■ **YOUR INSTRUCTIONS**: Check every line in the listing below for "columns". Copy the ones where it occurs.

☆ ☆ ☆ ☆ ☆ ☆ ☆

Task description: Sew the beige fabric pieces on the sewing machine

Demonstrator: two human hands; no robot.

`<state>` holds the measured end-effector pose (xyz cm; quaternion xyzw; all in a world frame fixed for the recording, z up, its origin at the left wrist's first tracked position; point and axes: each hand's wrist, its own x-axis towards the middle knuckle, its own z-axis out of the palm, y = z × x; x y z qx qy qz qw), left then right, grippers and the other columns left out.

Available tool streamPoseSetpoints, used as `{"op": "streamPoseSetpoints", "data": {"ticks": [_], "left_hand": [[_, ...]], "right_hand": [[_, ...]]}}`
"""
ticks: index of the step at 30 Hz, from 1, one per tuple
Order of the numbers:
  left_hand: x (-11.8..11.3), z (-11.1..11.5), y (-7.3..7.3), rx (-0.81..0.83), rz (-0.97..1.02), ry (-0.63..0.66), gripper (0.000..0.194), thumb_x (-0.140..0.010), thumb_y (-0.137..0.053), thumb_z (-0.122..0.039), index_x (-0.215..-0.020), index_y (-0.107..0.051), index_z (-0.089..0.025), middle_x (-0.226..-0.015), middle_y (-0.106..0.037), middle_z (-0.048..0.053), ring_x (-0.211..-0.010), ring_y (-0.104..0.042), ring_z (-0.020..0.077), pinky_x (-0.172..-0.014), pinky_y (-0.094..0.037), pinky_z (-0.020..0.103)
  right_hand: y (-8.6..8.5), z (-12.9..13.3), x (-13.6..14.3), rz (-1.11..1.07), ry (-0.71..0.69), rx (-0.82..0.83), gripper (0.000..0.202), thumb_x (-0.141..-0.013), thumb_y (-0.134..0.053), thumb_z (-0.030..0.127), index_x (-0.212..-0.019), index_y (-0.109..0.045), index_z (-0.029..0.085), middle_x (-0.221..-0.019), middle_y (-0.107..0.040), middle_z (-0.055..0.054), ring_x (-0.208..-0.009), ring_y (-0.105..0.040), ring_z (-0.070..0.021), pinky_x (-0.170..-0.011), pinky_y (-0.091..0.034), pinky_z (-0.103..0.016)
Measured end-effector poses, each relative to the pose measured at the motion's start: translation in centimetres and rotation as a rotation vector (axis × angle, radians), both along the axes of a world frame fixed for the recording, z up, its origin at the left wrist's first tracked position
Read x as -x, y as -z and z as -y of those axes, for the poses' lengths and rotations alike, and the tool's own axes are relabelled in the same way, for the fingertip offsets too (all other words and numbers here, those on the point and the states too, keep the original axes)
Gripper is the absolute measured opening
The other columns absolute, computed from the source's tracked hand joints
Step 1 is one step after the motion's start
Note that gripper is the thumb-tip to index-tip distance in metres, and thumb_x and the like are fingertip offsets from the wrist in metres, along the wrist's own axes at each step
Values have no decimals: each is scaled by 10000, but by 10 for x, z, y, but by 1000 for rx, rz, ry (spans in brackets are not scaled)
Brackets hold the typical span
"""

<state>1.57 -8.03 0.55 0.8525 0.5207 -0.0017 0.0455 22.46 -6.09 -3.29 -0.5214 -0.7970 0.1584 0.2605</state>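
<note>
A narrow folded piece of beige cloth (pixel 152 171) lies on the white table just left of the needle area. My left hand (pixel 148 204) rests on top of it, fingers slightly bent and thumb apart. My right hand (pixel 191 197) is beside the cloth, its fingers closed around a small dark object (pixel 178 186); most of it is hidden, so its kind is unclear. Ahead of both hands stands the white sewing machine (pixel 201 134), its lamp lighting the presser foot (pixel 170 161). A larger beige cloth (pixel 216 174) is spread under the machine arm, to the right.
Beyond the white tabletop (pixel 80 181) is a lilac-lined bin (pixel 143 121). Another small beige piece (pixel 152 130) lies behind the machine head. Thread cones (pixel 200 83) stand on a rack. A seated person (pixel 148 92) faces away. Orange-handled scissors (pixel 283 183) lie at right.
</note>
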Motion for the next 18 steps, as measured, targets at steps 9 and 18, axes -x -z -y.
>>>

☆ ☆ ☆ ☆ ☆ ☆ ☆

■ **RESULT OF THE TASK**:
`<state>` holds the measured end-effector pose (xyz cm; quaternion xyzw; all in a world frame fixed for the recording, z up, its origin at the left wrist's first tracked position; point and axes: each hand's wrist, its own x-axis towards the middle knuckle, its own z-axis out of the palm, y = z × x; x y z qx qy qz qw), left then right, grippers and the other columns left out.
The other columns absolute, computed from the source's tracked hand joints

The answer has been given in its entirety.